The real leverage isn't automating my own work — it's packaging these workflows into a reusable plugin the whole TPM team can call. One command for kickoff, one for roadmap updates, one for stakeholder comms. Built once, used by everyone.

  • 1/project-kickoff — Epic + kickoff doc, every time, for every PM
  • 2/roadmap-update — consistent format, pushed to the right place
  • 3/stakeholder-update — structured message, right channel
  • 4Marketplace plugins layered on for additional out-of-the-box capabilities
Click to see full case study → A plugin isn't one automation — it's a reusable system. Build it once, run it every kickoff.

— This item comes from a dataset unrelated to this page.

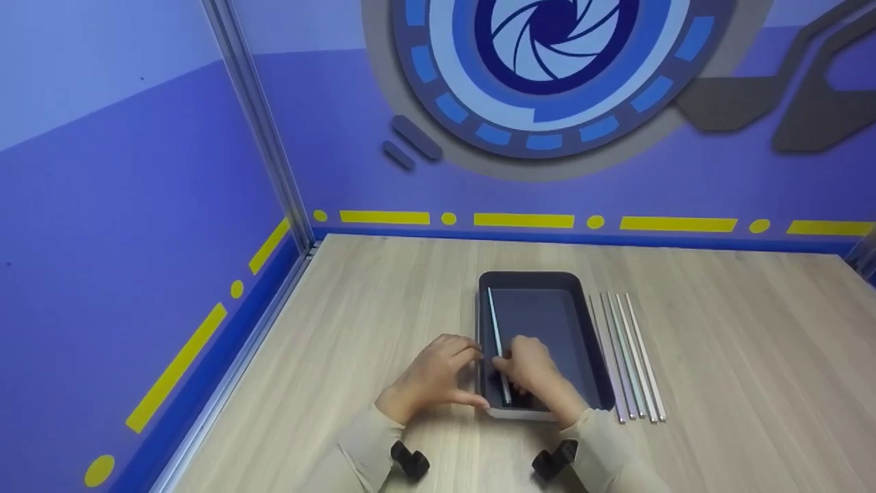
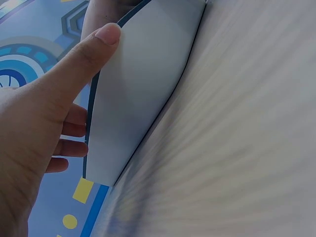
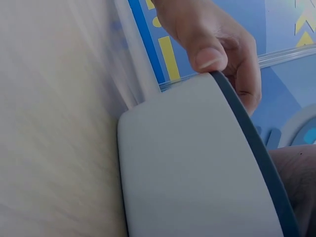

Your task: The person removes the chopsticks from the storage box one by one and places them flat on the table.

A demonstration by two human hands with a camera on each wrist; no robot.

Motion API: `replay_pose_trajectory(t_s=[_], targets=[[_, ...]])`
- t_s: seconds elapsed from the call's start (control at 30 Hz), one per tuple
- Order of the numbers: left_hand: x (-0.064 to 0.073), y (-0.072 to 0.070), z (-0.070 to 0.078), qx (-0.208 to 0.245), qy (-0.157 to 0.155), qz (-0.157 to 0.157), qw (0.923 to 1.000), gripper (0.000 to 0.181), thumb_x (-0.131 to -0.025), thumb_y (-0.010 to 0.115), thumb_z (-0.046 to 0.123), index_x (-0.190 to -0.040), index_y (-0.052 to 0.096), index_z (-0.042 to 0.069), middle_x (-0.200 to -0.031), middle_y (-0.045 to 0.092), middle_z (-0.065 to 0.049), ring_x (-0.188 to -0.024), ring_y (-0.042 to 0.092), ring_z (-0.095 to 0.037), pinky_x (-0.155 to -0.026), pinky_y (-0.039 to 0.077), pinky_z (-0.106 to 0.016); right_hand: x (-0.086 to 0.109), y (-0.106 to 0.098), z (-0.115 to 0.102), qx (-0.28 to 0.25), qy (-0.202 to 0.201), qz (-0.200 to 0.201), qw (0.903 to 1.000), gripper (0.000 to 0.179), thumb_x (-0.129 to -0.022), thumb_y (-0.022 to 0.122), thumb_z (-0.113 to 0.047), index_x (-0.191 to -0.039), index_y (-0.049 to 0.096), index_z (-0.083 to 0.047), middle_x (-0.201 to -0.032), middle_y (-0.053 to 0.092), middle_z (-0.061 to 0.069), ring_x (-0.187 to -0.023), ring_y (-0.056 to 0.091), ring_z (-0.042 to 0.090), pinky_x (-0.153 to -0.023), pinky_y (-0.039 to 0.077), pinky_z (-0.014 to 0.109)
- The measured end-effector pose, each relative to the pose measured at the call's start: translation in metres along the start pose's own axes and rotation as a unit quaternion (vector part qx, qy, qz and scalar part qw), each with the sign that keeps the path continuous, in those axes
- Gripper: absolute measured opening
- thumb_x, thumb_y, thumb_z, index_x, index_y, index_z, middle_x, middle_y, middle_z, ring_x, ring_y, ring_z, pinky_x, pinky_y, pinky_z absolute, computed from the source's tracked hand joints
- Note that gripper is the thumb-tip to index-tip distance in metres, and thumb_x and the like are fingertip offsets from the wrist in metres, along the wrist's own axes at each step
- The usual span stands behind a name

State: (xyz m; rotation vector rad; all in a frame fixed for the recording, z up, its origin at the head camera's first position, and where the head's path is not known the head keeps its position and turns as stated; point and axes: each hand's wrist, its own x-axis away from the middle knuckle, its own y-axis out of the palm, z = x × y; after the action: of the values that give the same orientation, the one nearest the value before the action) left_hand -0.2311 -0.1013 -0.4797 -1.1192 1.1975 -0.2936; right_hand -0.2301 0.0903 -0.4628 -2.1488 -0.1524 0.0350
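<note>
A dark grey rectangular tray (image 1: 540, 281) with a pale outer wall (image 2: 143, 74) lies on the table. Inside it, along the left side, a metal chopstick (image 1: 495, 318) runs lengthwise. My right hand (image 1: 534, 366) reaches into the tray and pinches the chopstick near its lower, thicker end. At the tray's near left corner, my left hand (image 1: 434, 373) touches the rim, fingertips along the left side and thumb at the near edge. From the right wrist view, the thumb and fingers of the right hand (image 3: 217, 44) show above the tray's rim; the chopstick is hidden there.
Several metal chopsticks (image 1: 633, 356) lie side by side on the table just right of the tray. Behind the wooden table (image 1: 383, 287) stands a blue printed wall (image 1: 328, 137), with another panel (image 1: 137, 226) on the left.
</note>
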Motion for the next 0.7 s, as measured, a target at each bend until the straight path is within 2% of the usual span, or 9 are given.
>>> replay_pose_trajectory(t_s=[0.27, 0.4, 0.7], targets=[[-0.001, -0.001, 0.001, 0.018, -0.013, -0.016, 0.9996, 0.070, -0.060, 0.074, 0.068, -0.098, 0.067, 0.010, -0.103, 0.066, 0.000, -0.099, 0.062, -0.015, -0.094, 0.047, -0.027, 0.003, -0.009, 0.005, -0.007, -0.007, 0.002, 0.9999, 0.027, -0.086, 0.068, -0.020, -0.063, 0.060, -0.007, -0.049, 0.056, 0.003, -0.033, 0.049, 0.007, -0.035, 0.045, 0.023], [-0.001, 0.000, 0.000, 0.013, -0.007, -0.006, 0.9999, 0.069, -0.060, 0.074, 0.068, -0.098, 0.067, 0.011, -0.103, 0.066, 0.000, -0.099, 0.062, -0.015, -0.093, 0.048, -0.027, 0.004, -0.015, 0.007, -0.011, -0.002, 0.005, 0.9999, 0.028, -0.086, 0.068, -0.020, -0.062, 0.059, -0.008, -0.050, 0.056, 0.003, -0.033, 0.050, 0.007, -0.035, 0.045, 0.023], [0.000, 0.000, 0.001, 0.011, -0.013, -0.008, 0.9998, 0.071, -0.059, 0.073, 0.070, -0.098, 0.067, 0.011, -0.104, 0.067, 0.001, -0.100, 0.062, -0.015, -0.094, 0.048, -0.026, 0.007, -0.030, 0.017, -0.018, 0.012, 0.010, 0.9997, 0.021, -0.086, 0.065, -0.018, -0.069, 0.061, -0.005, -0.052, 0.056, 0.004, -0.036, 0.051, 0.009, -0.036, 0.046, 0.023]])
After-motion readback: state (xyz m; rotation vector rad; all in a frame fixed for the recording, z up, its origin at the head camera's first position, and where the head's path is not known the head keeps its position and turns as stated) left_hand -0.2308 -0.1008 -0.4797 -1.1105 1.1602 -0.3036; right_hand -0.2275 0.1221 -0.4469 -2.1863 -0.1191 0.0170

How AI Shows Up in TPM Work Every Day

Beyond the automations — the day-to-day ways AI has changed how I work as a TPM. Each one is a real habit, not a one-off experiment.

🌅

AI morning briefing replaces Slack scrolling

A Python script pulls Jira updates, key Slack threads, and industry news every morning at 7am and lands a structured digest in my inbox. I start with context, not catch-up.

📋

Jira Rovo makes me a better ticket writer

I use Rovo to draft ticket descriptions, acceptance criteria, and surface related work I'd otherwise miss. Tickets that used to take 20 minutes now take 5 — and they're clearer.

🖥️

Cursor gives me visibility into the codebase

As a TPM, I can now ask Cursor to explain what a function does, trace where a feature lives, or understand a PR before a review — without needing an engineer to walk me through it.

✏️

Claude reviews my Slack messages before I send

Before anything sensitive or high-stakes goes out, I run it through Claude. It catches tone issues, tightens wording, and makes sure the message lands the way I intend.

💬

Slack channel recap across 15+ channels

I stopped manually scrolling every morning. AI recap surfaces what actually matters across all engineering and product channels in seconds — nothing important slips through.

🌐

Claude for Chrome — QA without leaving the browser

I use Claude for Chrome to review docs, verify layouts, and check content accuracy without switching tools. Fast QA built into the normal review flow.